Tagebuch einer Schlange / 4. Eintrag
Texte > Tagebuch Schlange
Sonnabend, d. 17. Okt. 1981, 23.00 Uhr
Der Rest Rum aus der schäbigen Flasche hilft mir jetzt, meine Armbanduhr ganz leicht doppelt zu sehen, wenn ich will. Ich weiß nicht, vielleicht ist es eine halbe Stunde her, dass Jonas gegangen ist. Der Abend war kalt. Etwas von Frost hat sich auf uns niedergesenkt.
Er hätte es mir nicht sagen sollen! Gestern tat er es. Jonas hat mir sein Erlebnis erzählt. Ich habe ihn gewarnt, dass mitunter ein offenes Wort Türen verschließen kann. Und nun fürchte ich, dass die Tür bereits ins Schloss gefallen ist. Warum hat er es mir gesagt? Er musste doch wissen, dass jedes einzelne Wort, das er dazu gebrauchte, mir ein Messer im Herzen ist.
Warum?
Habe ich ihn je auf diese Weise verletzt?
Weil ich mich selbst kenne, verstehe ich ihn, seine Gefühle und heimlichen Wünsche. Aber, er muss es mir nicht sagen! Nein, nicht sagen!!
Sollte ihm daraus eine Liebe, eine neue Liebe, erwachsen auf dem weiten Feld, das wir alle gleichermaßen bestellen und abernten, möchte ich der Letzte sein, der ihm dabei im Weg steht. Lachen möchte ich, wenn ich könnte, über ihn. Habe ich nicht oft gesagt, wenn es das Schicksal so will, dann trifft es dich auch dann, wenn du hinter einem Schild in Deckung gehst. Oft genug trifft es dich, wenn du am wenigsten darauf vorbereitet bist. Ich habe Recht behalten. In solchen Sachen habe ich schon zu oft Recht behalten. Du wolltest mir nicht glauben, hast das von dir gewiesen, als ob du dagegen immun wärst. Du bist es aber nicht. Keiner ist es.
Würdest du dich heimlich mit ihm treffen, wäre der Schmerz geringer gewesen. Selbst wenn ich es erfahren hätte. Warum musst du ausgerechnet mit ihm hierher kommen wollen? Ihn mir auch noch präsentieren? Sie ihn dir an, hier ist er, mein Neuer! Und ich soll dann aus meiner eigenen Wohnung solange verschwinden, in der ich dich so freudig aufgenommen habe? Du, der bisher so freien, ungehinderten Zugang hatte, wie kein anderer vor dir? Ich soll verschwinden, bis ihr beide miteinander fertig seid?

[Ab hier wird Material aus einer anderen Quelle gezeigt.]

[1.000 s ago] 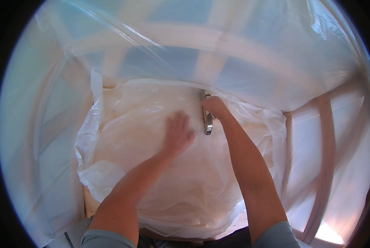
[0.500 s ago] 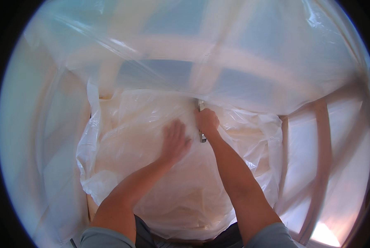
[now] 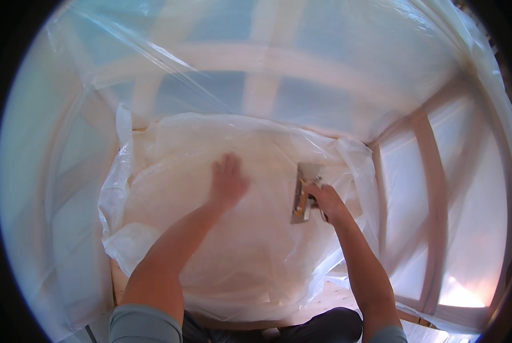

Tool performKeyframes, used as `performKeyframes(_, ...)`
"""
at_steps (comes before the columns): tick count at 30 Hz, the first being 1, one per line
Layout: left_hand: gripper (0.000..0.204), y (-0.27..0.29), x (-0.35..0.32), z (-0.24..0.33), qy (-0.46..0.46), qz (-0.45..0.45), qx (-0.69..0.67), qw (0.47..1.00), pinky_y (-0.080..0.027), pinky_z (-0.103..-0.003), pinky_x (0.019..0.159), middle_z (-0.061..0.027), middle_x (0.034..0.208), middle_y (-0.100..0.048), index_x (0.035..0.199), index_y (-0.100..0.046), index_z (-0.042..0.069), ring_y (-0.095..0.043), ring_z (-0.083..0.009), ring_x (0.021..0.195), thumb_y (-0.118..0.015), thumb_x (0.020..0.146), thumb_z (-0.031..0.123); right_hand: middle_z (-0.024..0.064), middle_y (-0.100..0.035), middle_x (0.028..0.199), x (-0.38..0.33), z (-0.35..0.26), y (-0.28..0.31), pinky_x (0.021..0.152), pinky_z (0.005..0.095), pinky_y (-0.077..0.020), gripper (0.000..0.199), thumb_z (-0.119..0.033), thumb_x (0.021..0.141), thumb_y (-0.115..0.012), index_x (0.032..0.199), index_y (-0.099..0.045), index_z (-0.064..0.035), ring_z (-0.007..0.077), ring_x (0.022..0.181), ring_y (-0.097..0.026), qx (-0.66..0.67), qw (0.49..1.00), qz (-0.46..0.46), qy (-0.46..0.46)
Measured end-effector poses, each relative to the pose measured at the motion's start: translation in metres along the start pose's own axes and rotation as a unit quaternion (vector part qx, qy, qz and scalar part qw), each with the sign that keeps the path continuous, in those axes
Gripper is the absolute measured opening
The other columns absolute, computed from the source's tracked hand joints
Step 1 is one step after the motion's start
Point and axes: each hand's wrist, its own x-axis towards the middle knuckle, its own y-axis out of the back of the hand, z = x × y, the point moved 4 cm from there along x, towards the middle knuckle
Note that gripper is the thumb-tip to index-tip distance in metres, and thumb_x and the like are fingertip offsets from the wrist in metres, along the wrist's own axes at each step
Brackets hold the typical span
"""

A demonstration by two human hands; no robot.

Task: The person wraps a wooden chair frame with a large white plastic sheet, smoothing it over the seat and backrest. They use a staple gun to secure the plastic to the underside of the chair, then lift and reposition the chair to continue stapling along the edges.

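My right hand (image 3: pixel 326 203) is closed around the handle of a metal staple gun (image 3: pixel 299 201), slightly smeared by motion. It is raised over the right part of a translucent plastic sheet (image 3: pixel 256 251), and I cannot tell whether the tool touches the sheet. Fingers apart, my left hand (image 3: pixel 229 182) lies flat on the sheet or just over it, left of the tool; its fingertips are blurred. The sheet is wrinkled, with a bunched, folded border (image 3: pixel 114 197) along its left side.
Plastic film (image 3: pixel 187 91) stretches over a pale frame at the far side. More film covers the right side, where a wooden stud (image 3: pixel 433 200) shows through. A bare strip of wood (image 3: pixel 333 300) shows near my knee (image 3: pixel 330 323) at the lower right.
My right hand has moved right and nearer with the staple gun, which is now turned to show its side. My left hand has shifted slightly left and farther away.
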Motion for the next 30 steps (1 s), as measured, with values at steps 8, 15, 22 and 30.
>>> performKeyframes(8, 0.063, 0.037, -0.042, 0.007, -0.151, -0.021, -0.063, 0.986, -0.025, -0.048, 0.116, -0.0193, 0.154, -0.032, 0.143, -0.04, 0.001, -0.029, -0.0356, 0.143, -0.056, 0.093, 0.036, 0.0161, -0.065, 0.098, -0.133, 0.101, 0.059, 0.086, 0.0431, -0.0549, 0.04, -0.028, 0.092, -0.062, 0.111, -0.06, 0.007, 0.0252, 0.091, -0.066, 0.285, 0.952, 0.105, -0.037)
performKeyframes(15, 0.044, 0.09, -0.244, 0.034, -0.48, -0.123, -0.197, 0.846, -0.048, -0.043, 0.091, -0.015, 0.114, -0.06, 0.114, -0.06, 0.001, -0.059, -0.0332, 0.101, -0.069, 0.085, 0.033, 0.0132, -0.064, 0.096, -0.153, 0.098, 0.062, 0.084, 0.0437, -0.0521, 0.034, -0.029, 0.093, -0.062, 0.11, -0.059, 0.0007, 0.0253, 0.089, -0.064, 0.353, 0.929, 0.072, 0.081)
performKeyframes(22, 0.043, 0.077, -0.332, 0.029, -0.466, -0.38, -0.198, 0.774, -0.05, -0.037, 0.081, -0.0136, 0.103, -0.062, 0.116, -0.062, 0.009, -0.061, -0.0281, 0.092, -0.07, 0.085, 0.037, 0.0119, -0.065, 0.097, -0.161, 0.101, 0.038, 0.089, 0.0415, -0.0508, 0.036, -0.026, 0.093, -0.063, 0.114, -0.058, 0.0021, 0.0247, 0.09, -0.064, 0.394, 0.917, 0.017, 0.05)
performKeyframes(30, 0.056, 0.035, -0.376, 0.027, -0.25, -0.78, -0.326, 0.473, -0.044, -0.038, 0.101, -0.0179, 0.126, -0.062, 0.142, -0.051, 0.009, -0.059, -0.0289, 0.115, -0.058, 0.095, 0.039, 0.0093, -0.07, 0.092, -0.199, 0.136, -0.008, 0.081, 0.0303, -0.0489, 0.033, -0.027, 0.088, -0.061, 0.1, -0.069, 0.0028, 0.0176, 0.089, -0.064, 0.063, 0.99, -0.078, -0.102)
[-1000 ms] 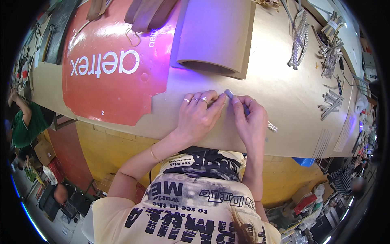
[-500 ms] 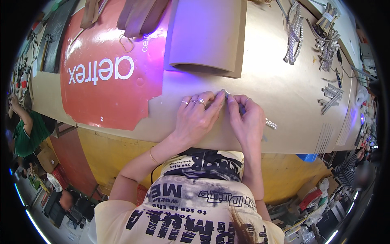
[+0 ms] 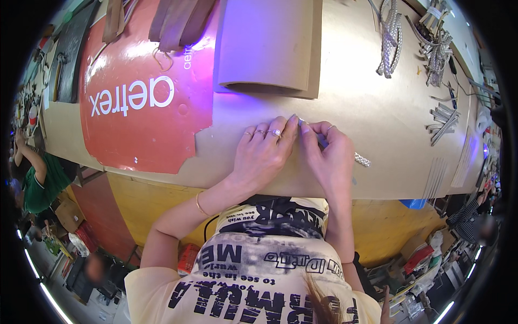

Dass du es wagst, mir das anzubieten?
Und ich, was mache ich? Ich werde Montag auf euch warten. In der Hoffnung, dass ihr auch wirklich kommt. Denn kommt ihr nicht, wird mich meine innere Unruhe in Stücke reißen. Und wenn ihr beide wirklich wagt, hier aufzukreuzen, dann werde ich alle meine Freundlichkeiten zusammenkratzen, um euch eine angenehme Stunde zu wünschen. Dann werde ich gehen, ganz einfach gehen. Als hätte ich dringende Geschäfte in der Stadt. Aber ich werde draußen stehen und mein Fenster beobachten. Und mir das Schlimmste vorstellen. Wenn ihr dann nach dem Vollzug geht, werden wir uns begegnen. Ich werde euch einen angenehmen Heimweg wünschen. Und in Gedanken die Pest dazu!
Wie es dann weitergehen soll, wage ich noch nicht, mir vorzustellen.